Within the material below, tally every line that holds the word "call", then give the tally and nothing more.

▶ [DATA SECTION]:
■ ■ ■ ■ ■

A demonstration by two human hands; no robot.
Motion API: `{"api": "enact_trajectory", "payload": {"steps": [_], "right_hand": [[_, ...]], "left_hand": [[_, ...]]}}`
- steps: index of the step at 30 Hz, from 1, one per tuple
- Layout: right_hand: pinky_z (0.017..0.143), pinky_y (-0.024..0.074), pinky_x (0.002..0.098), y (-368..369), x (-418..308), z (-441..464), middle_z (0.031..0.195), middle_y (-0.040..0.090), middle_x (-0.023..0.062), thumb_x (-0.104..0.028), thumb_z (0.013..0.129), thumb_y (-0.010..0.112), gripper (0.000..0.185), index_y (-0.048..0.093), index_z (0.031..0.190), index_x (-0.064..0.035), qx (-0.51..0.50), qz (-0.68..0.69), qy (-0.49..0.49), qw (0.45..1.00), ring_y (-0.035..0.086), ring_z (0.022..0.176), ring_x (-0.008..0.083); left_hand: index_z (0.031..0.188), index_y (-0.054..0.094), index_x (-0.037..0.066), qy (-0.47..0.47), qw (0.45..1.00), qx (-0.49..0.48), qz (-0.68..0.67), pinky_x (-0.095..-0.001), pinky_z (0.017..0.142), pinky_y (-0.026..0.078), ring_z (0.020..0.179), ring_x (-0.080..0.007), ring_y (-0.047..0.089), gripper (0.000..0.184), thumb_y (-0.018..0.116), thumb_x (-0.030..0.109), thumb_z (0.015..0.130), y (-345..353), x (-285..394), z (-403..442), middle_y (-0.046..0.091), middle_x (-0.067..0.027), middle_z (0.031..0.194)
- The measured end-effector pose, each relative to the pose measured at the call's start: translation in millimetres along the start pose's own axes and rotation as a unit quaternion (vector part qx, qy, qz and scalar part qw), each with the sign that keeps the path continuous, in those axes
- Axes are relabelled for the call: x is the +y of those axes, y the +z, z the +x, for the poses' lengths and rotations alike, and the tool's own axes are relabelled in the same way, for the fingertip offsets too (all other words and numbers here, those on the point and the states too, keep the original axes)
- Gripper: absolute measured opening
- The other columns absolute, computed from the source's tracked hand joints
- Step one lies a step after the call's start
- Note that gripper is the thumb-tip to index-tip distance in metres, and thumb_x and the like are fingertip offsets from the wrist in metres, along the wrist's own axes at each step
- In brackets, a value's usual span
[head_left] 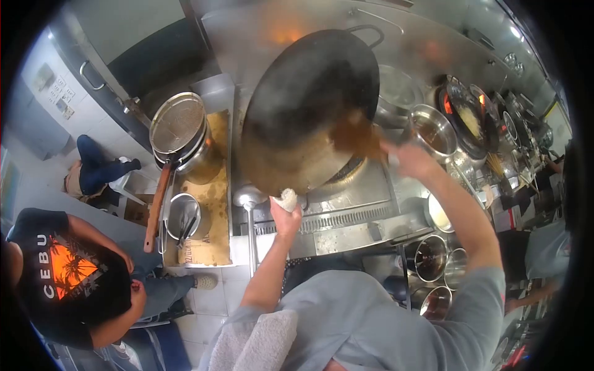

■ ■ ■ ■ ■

▶ [RESPONSE FOR THIS EXERCISE]: 3